**ACTIVITY**
Within this material, find every line where the string "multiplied" appears, and copy it out.

**RECORD SET**

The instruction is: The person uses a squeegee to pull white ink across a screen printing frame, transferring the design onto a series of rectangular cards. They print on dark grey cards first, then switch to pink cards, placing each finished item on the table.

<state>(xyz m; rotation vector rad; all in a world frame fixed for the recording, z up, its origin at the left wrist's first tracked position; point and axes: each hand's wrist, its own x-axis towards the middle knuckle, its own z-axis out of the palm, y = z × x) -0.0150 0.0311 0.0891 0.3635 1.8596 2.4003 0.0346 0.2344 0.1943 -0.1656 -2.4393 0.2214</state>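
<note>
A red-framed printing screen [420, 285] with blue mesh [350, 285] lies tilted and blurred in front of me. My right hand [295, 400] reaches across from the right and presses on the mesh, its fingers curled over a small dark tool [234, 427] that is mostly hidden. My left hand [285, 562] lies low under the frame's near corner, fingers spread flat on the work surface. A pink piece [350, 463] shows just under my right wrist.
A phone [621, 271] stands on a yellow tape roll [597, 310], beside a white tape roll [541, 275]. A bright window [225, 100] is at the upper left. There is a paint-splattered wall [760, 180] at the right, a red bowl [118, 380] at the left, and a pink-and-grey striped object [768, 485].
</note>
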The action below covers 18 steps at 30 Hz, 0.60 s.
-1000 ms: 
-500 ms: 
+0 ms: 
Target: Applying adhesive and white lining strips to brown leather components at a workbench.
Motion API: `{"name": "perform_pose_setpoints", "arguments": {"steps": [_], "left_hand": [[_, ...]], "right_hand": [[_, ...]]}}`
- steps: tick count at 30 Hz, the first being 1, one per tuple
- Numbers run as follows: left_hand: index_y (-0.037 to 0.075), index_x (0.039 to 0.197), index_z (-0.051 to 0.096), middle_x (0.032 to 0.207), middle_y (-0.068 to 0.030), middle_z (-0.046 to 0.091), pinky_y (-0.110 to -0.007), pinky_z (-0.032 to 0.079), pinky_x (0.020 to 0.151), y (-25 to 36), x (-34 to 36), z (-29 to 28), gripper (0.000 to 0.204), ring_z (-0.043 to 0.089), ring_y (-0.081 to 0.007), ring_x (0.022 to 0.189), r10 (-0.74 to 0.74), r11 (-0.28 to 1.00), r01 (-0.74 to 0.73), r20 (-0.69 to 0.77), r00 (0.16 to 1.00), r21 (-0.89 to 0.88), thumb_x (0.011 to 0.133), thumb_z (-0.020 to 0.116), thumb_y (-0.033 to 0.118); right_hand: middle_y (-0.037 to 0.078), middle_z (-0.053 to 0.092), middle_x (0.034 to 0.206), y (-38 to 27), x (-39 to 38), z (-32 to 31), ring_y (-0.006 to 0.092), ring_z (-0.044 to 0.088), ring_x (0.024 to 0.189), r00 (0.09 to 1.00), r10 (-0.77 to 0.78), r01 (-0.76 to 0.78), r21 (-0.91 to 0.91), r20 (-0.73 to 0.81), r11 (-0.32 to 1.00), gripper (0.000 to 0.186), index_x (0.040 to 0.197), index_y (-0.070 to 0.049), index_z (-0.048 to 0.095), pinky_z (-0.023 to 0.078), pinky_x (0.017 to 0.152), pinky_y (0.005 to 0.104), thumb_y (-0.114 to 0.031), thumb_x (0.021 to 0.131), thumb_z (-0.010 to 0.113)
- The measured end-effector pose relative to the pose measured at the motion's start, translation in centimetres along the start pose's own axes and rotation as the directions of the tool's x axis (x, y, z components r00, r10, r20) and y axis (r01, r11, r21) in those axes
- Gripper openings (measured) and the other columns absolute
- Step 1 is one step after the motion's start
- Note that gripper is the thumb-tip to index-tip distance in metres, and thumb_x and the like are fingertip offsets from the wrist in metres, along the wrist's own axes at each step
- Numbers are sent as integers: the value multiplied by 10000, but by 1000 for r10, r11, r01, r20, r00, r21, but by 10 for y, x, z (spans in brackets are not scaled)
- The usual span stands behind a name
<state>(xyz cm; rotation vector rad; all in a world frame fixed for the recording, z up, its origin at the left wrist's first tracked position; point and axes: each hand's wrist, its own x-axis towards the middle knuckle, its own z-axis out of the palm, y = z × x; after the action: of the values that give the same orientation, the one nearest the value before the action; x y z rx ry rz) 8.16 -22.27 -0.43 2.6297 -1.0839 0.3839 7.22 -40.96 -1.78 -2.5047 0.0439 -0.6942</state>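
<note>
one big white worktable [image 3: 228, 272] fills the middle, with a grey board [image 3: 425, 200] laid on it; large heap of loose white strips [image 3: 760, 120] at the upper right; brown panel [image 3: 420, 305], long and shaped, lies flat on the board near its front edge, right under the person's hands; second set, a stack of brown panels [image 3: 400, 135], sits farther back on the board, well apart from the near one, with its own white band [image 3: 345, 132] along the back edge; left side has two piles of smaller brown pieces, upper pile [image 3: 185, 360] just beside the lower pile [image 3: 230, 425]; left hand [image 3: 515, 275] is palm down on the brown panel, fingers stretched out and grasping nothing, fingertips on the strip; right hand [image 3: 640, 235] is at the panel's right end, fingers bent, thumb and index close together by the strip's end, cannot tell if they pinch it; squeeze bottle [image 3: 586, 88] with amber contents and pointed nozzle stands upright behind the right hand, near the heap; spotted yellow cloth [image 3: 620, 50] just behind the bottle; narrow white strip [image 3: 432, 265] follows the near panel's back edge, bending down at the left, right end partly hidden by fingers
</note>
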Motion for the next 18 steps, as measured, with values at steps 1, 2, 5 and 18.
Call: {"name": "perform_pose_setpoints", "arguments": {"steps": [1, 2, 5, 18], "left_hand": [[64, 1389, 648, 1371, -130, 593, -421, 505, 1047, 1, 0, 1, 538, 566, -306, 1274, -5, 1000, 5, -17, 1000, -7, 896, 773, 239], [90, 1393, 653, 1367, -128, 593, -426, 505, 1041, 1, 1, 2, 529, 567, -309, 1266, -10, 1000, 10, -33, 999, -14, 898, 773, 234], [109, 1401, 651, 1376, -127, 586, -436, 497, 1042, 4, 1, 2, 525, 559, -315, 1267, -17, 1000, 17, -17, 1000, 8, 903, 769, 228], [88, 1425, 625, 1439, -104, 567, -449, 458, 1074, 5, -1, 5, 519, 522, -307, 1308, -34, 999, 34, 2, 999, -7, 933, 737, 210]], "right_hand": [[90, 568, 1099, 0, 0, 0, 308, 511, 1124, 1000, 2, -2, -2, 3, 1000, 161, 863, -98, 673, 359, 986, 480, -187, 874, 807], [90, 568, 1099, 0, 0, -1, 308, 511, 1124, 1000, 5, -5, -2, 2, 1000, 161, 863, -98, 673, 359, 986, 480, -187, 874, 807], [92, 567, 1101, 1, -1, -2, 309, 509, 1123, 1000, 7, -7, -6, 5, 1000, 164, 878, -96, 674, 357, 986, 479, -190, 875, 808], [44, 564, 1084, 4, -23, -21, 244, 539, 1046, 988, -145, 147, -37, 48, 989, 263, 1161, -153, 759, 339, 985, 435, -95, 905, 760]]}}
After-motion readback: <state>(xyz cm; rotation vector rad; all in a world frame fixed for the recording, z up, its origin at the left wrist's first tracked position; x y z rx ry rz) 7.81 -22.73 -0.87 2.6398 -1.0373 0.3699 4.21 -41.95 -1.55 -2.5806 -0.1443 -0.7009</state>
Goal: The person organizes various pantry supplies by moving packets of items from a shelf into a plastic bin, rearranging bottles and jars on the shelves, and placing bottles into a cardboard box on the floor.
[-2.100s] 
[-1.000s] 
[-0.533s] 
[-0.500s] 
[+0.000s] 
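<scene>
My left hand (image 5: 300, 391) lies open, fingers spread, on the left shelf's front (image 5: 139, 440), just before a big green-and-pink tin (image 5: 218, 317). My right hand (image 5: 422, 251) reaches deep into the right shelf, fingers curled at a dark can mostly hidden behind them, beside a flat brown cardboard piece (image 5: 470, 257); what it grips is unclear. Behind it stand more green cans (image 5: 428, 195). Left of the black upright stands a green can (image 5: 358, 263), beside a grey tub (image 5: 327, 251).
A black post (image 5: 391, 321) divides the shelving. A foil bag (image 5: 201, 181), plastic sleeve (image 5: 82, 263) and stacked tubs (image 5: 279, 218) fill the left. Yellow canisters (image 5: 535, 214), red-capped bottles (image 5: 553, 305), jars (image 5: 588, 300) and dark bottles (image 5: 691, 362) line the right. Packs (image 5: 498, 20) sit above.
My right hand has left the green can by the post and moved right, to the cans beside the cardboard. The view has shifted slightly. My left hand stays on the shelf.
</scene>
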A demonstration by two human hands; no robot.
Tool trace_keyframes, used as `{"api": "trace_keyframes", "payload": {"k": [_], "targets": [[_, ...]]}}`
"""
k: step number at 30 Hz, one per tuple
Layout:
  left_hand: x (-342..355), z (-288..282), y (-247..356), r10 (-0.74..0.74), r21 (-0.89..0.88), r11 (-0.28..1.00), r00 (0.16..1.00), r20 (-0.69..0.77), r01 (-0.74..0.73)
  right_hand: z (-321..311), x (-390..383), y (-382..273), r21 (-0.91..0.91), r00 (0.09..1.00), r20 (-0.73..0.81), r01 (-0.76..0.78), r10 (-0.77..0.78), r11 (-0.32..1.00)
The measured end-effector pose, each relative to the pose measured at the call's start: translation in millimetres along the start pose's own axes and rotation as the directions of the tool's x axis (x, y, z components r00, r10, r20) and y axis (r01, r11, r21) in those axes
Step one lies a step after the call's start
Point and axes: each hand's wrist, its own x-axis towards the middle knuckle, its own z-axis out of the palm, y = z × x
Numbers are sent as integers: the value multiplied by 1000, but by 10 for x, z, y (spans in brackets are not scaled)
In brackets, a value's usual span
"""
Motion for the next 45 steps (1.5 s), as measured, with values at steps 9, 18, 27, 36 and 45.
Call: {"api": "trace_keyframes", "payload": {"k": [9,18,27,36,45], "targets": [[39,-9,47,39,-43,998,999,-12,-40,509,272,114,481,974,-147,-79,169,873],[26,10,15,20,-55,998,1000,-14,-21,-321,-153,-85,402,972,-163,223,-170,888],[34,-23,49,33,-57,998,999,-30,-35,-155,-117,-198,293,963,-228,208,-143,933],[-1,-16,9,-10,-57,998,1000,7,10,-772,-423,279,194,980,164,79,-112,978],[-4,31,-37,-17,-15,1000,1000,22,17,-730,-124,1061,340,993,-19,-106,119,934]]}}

**TASK RESPONSE**
- Numbers are sent as integers: the value multiplied by 10000, but by 1000 for r10, r11, r01, r20, r00, r21, but by 10 for y, x, z (spans in brackets are not scaled)
Numbers are sent as integers: the value multiplied by 1000, but by 10 for x, z, y (spans in brackets are not scaled)

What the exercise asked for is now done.